I also know they use the very best in controls and instrumentation. I am sure if she says 81 she means 81 correct. not 79-83 someplace. There is a high cost to get precision. Keeping a room at 82 perfectly is hard I would like to know what the exact range they have is. I have read lots of the comments they have made about the rising temps in the hobby Royals in particular. I believe them and I am sure they have it to work but I am also completely sure it is not as easy as it sounds.
Personally with a small collection I have each animal individually adjusted temp wise some have 88º hot spots and lower cool end temps others have higher based on how an individual acts and the shifts they make. All my animals use both hides typically 70%/30% splits. Although I trust the validity of the experience I am not sure it is prudent to suggest it across the board as signs of problems are not easy to spot for the inexperienced.

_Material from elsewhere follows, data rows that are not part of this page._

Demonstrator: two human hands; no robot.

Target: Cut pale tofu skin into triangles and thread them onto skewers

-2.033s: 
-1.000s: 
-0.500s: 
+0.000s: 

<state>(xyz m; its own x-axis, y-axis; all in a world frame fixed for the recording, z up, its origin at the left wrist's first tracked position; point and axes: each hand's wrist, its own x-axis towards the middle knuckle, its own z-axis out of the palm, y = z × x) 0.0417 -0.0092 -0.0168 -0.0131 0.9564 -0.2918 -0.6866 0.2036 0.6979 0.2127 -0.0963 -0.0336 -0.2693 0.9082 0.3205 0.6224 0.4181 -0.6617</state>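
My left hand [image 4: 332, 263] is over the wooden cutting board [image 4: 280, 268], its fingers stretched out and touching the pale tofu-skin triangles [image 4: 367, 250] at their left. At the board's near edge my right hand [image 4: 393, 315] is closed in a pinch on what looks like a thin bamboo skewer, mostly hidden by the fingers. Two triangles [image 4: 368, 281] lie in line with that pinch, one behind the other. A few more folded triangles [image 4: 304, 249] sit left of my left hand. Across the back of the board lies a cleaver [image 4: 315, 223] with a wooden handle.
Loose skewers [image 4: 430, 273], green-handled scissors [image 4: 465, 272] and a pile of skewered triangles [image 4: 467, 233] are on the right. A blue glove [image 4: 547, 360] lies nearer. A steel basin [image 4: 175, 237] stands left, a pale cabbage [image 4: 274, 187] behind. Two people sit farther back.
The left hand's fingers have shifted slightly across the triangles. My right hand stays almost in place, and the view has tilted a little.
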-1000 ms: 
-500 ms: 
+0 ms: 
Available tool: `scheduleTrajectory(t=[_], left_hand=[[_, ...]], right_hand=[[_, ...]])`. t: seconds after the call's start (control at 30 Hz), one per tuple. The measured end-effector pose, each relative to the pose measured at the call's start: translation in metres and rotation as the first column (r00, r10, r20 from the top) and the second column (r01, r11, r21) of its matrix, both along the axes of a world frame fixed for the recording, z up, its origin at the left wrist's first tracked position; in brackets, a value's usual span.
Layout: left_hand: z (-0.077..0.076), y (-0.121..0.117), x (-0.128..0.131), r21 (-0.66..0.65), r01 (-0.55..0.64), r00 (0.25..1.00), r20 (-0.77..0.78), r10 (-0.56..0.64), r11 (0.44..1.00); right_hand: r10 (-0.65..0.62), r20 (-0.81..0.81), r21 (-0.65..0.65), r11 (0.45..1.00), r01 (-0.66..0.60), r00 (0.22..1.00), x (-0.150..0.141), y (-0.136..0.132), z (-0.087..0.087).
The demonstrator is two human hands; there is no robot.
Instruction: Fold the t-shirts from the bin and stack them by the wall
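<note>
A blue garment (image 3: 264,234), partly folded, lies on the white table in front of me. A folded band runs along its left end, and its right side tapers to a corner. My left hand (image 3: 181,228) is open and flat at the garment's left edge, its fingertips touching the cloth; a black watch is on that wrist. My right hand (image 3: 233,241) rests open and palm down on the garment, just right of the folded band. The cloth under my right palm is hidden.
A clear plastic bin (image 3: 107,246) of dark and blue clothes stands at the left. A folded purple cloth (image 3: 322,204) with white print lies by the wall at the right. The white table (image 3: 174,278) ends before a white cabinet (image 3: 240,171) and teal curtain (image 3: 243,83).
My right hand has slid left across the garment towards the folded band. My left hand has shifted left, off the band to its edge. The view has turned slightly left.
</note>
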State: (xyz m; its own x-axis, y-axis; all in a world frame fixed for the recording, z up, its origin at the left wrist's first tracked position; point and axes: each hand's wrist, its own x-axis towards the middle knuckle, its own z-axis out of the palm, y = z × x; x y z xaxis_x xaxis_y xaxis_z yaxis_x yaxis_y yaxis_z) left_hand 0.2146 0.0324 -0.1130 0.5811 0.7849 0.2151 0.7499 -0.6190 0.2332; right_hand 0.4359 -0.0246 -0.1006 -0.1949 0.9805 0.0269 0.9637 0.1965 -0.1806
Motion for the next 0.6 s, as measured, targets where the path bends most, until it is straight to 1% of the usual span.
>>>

Good points and I do agree with you. Not to be misunderstood, I'm simply stating that maybe we just need to re-examine things rather than just following the whole "80 on the cool side and 88 for the basking side" blindly. I definitely agree that formula is probably best for the beginner to avoid RI's, non-feeding snakes, etc. But for those of us that have a few years under our belts, maybe we need to look into this. I definitely do not plan to just suddenly drop my snakes temps. I'm thinking of racheting it down slowly and observing them closely for any signs of problems.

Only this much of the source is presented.